Posted: Sun Dec 09, 2018 2:23 pm
by jefmcg
stevemaury wrote:
Wed Dec 05, 2018 6:29 pm
Make sure the Google [BOT] is in the Bots group and no other group. Then set the group forum permissions for all private forums to No access for the Bots group.
Thanks. That was my problem. All the bots were Registered Users. Is that default behaviour or an artifact of my brief foray into SMF before migrating to phpBB?

Re: How is google seeing pages that guests can't see?

Posted: Sun Dec 09, 2018 4:54 pm
by warmweer
jefmcg wrote:
Sun Dec 09, 2018 2:23 pm
Thanks. That was my problem. All the bots were Registered Users. Is that default behaviour or an artifact of my brief foray into SMF before migrating to phpBB?
Probably a leftover from SMF.
Bots shouldn't even have a user_id.

Re: How is google seeing pages that guests can't see?

Posted: Sun Dec 09, 2018 5:16 pm
by Paul
warmweer wrote:
Sun Dec 09, 2018 4:54 pm
jefmcg wrote:
Sun Dec 09, 2018 2:23 pm
Thanks. That was my problem. All the bots were Registered Users. Is that default behaviour or an artifact of my brief foray into SMF before migrating to phpBB?
Probably a leftover from SMF.
Bots shouldn't even have a user_id.
They should have a user_id, but they are treated as special user

Re: How is google seeing pages that guests can't see?
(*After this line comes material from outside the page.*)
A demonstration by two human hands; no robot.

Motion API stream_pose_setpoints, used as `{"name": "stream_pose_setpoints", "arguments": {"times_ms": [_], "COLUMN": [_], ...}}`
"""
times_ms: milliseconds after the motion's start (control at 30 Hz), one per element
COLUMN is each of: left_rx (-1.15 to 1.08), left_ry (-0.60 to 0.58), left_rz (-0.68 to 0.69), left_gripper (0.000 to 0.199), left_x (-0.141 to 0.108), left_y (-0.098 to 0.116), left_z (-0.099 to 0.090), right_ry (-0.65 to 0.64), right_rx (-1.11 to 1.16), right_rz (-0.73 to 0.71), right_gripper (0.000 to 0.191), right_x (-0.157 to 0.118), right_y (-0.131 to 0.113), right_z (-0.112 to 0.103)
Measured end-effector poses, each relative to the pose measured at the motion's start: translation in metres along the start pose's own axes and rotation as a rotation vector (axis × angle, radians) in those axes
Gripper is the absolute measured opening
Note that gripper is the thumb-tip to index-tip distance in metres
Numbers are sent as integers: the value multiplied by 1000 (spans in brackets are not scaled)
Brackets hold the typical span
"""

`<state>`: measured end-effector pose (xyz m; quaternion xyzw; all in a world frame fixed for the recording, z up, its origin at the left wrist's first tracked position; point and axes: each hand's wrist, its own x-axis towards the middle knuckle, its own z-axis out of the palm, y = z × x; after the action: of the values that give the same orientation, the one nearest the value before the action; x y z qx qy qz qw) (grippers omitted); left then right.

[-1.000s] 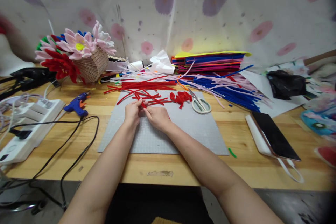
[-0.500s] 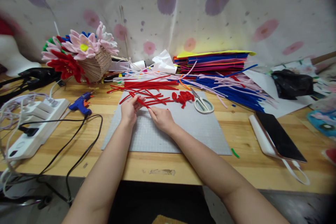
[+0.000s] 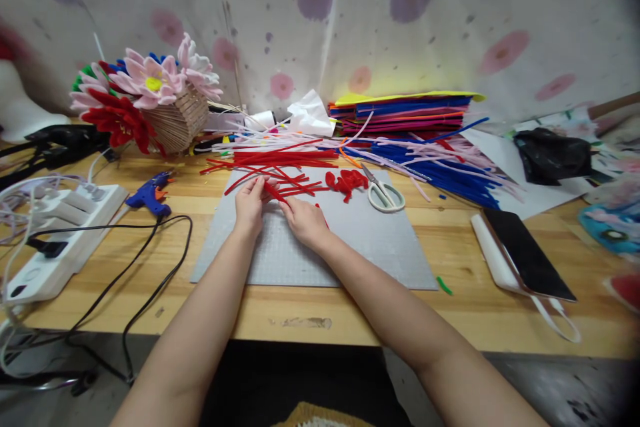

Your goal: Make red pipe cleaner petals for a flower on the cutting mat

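Observation:
Between my hands, above the grey cutting mat (image 3: pixel 280 260), stretches a red pipe cleaner (image 3: pixel 275 193). My left hand (image 3: pixel 250 207) pinches its far end, and my right hand (image 3: pixel 305 219) grips the near end with fingertips together. A short red tail shows by my right hand's outer side. Cut red pipe cleaners (image 3: pixel 305 187) lie loose just beyond my fingers, partly hidden by them. Right of these rest several curled red pieces (image 3: pixel 347 182) and a pair of scissors (image 3: pixel 386 197) with pale handles.
A blue glue gun (image 3: pixel 150 195) and a white power strip (image 3: pixel 65 247) with trailing cords are on the left. Behind stands a basket of fuzzy flowers (image 3: pixel 170 117). Bundled coloured pipe cleaners (image 3: pixel 400 117) lie at the back. A phone (image 3: pixel 527 250) is at right.
My left fingers have shifted along the red pipe cleaner toward my right hand, and its visible stretch is shorter. The whole view has tilted slightly.

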<state>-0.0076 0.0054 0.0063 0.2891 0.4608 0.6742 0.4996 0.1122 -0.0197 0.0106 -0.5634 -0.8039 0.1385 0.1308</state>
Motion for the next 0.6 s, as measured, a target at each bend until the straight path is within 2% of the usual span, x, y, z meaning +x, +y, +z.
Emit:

Posted: Sun Dec 09, 2018 5:33 pm
by warmweer
Paul wrote:
Sun Dec 09, 2018 5:16 pm
They should have a user_id, but they are treated as special user
Oops :oops: My mistake. Brain-malfunction. I clicked on a bots name in the Whoisonline and it didn't open so I assumed something without checking the users table (which I have done now locally), and thinking about it - it was a stupid mistake since I added some bots a couple of years ago with a script and had noticed that they were added in the users_table (which implies they must have a user_id).

Re: How is google seeing pages that guests can't see?

Posted: Mon Dec 10, 2018 2:59 pm
by thecoalman
When a bot (or anyone) makes a request for something they do not have permission for they are still listed as viewing it in viewonline.
jefmcg wrote:
Wed Dec 05, 2018 6:23 pm

I had assumed that if bots weren't under groups, then they wouldn't have permissions. I guess I was wrong.
This is correct. When a group is not listed under manage groups and is listed under add groups all permissions default to none.

Re: How is google seeing pages that guests can't see?

Posted: Mon Dec 10, 2018 3:51 pm
by jefmcg
thecoalman wrote:
Mon Dec 10, 2018 2:59 pm
This is correct. When a group is not listed under manage groups and is listed under add groups all permissions default to none.
Thanks. Yep, I've got it. Everything is explained by all the bots being in the Registered Users group. Fixed now.

Of course, I accidentally kicked a non-bot user out of that group at the same time :roll:
warmweer wrote:
Sun Dec 09, 2018 5:33 pm
Oops My mistake. Brain-malfunction. I clicked on a bots name in the Whoisonline
Jinx! I did exactly the same thing, and also assumed you couldn't do anything with a bot user, because you couldn't search for them on the user page. I finally opened the members page for every single group to "prove" that something was fundamentally wrong with phpBB, and then found what was wrong with my installation.